Tuesday, May 10, 2011

Sex Crimes In New Orleans, Separate And Unequal

Transgender residents reported that officers are likelier, because of their gender identity, to charge them under the state’s ‘crimes against nature’ statute — a statute whose history reflects anti-LGBT sentiment,” the report noted. “For the already vulnerable transgender community, inclusion on the sex offender registry further stigmatizes and marginalizes them,

Opponents of the law say it is discriminatory and targets poor women and the gay and transgendered community who engage in what they call "survival sex." In March, the Center for Constitutional Rights filed a lawsuit on behalf of nine anonymous plaintiffs against the state, Gov. Bobby Jindal (R) and a host of state agencies, calling the law unconstitutional.

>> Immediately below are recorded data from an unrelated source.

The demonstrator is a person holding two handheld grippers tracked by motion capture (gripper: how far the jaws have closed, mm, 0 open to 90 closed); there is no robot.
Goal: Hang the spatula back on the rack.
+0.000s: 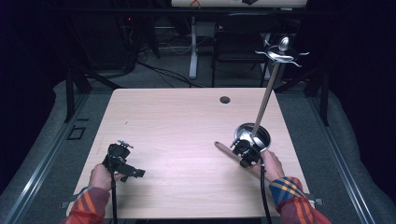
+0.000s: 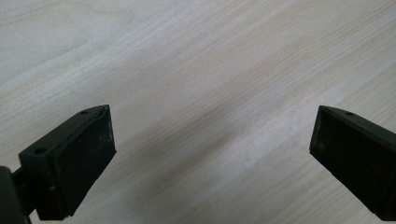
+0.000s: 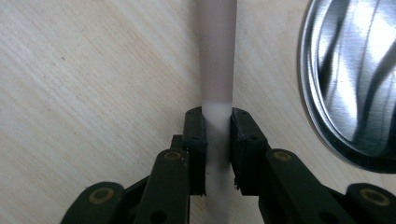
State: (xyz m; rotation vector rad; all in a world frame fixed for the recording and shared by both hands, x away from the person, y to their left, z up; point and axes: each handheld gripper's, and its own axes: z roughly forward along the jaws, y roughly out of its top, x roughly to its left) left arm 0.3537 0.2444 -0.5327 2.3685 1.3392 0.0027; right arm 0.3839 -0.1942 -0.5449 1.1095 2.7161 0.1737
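Note:
A pale wooden handle (image 1: 223,148) lies on the table at the right, running under a person's right hand. My right gripper (image 1: 245,152) is shut on the wooden handle (image 3: 215,60), which passes straight between the jaws of this right gripper (image 3: 217,119). Just beyond stands a round steel base (image 1: 246,132) with a wooden pole (image 1: 266,99) rising to metal hooks (image 1: 280,54). The steel base's rim (image 3: 327,126) curves along the right of the right gripper view. My left gripper (image 1: 120,159) hovers open over bare wood at the table's left, and nothing lies between the jaws of this left gripper (image 2: 212,135).
A small round cable hole (image 1: 225,100) sits near the table's far edge. Light wood spreads across the middle of the table (image 1: 177,135). Beyond the table stand a desk leg (image 1: 193,51) and a dark chair (image 1: 238,44), with cables on the floor.

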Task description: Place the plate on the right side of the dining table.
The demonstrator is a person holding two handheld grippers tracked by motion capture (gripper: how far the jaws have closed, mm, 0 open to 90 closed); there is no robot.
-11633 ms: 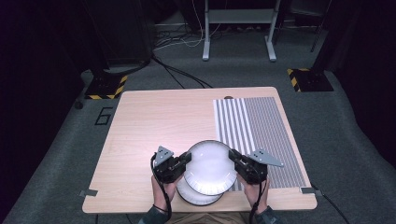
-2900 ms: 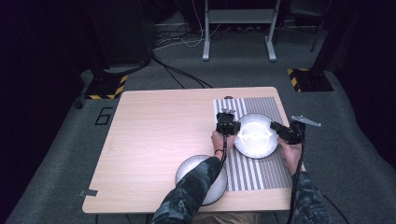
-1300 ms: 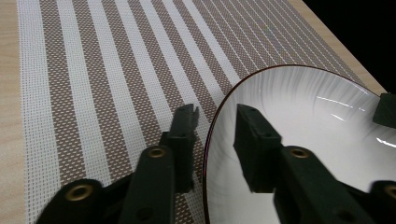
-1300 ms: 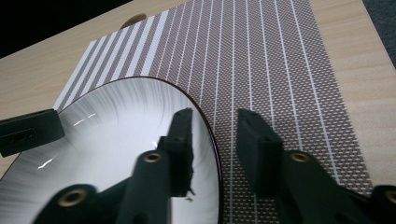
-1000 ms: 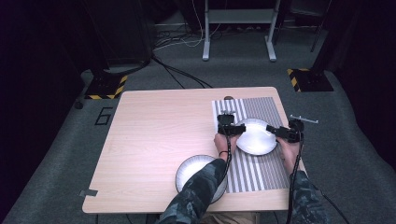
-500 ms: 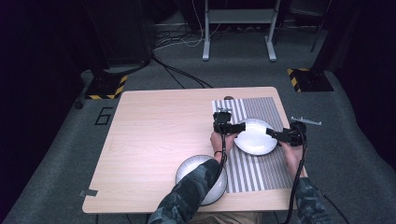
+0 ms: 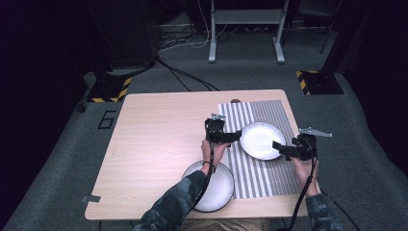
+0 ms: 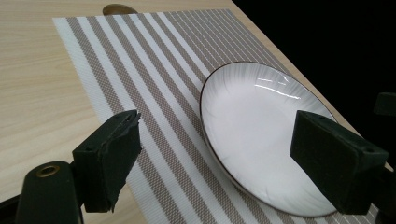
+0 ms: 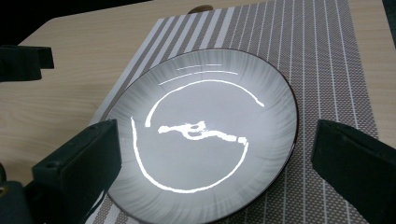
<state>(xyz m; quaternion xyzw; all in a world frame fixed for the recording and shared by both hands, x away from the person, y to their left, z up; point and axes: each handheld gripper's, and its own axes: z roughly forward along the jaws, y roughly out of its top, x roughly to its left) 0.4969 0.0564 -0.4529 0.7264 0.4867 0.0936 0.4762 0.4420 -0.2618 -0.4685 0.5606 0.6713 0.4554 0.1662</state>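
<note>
- Since the start, the top plate has come off the stack at my edge of the table and now lies flat on the striped mat; over the last half second my two claws have drawn back from its rim.
- My left claw sits just off the plate's left edge with its jaws spread apart and holding nothing. In the left gripper view its two pads stand wide, one over the mat and one over the plate's near side, not pinching it.
- My right claw is at the plate's right, near edge, also with jaws apart and empty. In the right gripper view the plate lies between and beyond the two pads, and the rim is free of them.
- The plate is white with a thin dark rim and ribbed sides, and lamp glare streaks its middle.
- The second plate rests on the bare wood of the table near my side, its right edge just over the mat's left border; my left forearm crosses above it.
- The two plates are well apart.
</note>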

In their neighborhoods, they are sometimes taunted with dirty looks and jeers. Their pictures hang on the walls of local community centers where their children and grandchildren play. And their names and addresses are listed in newspapers and mailed out on postcards to everyone in the neighborhood.
They aren’t child molesters or pedophiles. Most are poor, hard-luck black women in New Orleans who agreed to exchange oral or anal sex for money. In doing so they violated the latest version of Louisiana’s 206-year-old Crime Against Nature law, which carries a maximum penalty of up to five years in prison and registration as a sex offender.